Source data:
※
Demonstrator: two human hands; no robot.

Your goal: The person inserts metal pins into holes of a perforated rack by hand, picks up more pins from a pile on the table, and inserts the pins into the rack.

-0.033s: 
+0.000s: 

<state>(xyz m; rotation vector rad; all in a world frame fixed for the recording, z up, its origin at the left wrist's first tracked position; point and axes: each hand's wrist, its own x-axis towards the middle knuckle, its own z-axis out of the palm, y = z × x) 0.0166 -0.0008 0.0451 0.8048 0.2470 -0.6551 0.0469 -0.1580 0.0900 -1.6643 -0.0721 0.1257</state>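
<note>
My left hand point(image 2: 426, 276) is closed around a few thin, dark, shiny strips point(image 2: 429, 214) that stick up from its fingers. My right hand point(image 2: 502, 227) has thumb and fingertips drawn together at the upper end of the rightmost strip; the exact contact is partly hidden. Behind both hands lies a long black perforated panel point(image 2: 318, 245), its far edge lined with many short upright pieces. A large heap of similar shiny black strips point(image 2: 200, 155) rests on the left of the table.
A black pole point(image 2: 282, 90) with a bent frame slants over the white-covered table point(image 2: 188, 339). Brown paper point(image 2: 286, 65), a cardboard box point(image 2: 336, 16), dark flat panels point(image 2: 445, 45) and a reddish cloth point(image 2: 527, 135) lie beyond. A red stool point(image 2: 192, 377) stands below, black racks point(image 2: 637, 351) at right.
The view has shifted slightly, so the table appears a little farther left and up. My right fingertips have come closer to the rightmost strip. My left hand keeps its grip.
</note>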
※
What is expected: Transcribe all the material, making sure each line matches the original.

Task solution:
Demonstrator: two human hands; no robot.

Your goal: The person inserts metal pins into holes of a perforated rack by hand, picks up more pins from a pile on the table, and inserts the pins into the rack.

-0.033s: 
+0.000s: 

<state>(xyz m; rotation vector rad; all in a world frame fixed for the recording, z up, its origin at the left wrist's first tracked position; point and axes: each hand's wrist, its own x-axis towards the middle knuckle, its own z-axis out of the palm, y = z × x) 0.0166 -0.0008 0.0451 0.8048 0.2470 -0.6551 0.0469 -0.1580 0.0900 -1.6643 -0.0721 0.1257</state>
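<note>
My left hand point(image 2: 426, 276) is closed around a few thin, dark, shiny strips point(image 2: 429, 214) that stick up from its fingers. My right hand point(image 2: 502, 227) has thumb and fingertips drawn together at the upper end of the rightmost strip; the exact contact is partly hidden. Behind both hands lies a long black perforated panel point(image 2: 318, 245), its far edge lined with many short upright pieces. A large heap of similar shiny black strips point(image 2: 200, 155) rests on the left of the table.
A black pole point(image 2: 282, 90) with a bent frame slants over the white-covered table point(image 2: 188, 339). Brown paper point(image 2: 286, 65), a cardboard box point(image 2: 336, 16), dark flat panels point(image 2: 445, 45) and a reddish cloth point(image 2: 527, 135) lie beyond. A red stool point(image 2: 192, 377) stands below, black racks point(image 2: 637, 351) at right.
The view has shifted slightly, so the table appears a little farther left and up. My right fingertips have come closer to the rightmost strip. My left hand keeps its grip.
</note>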

No further output will be produced for this exercise.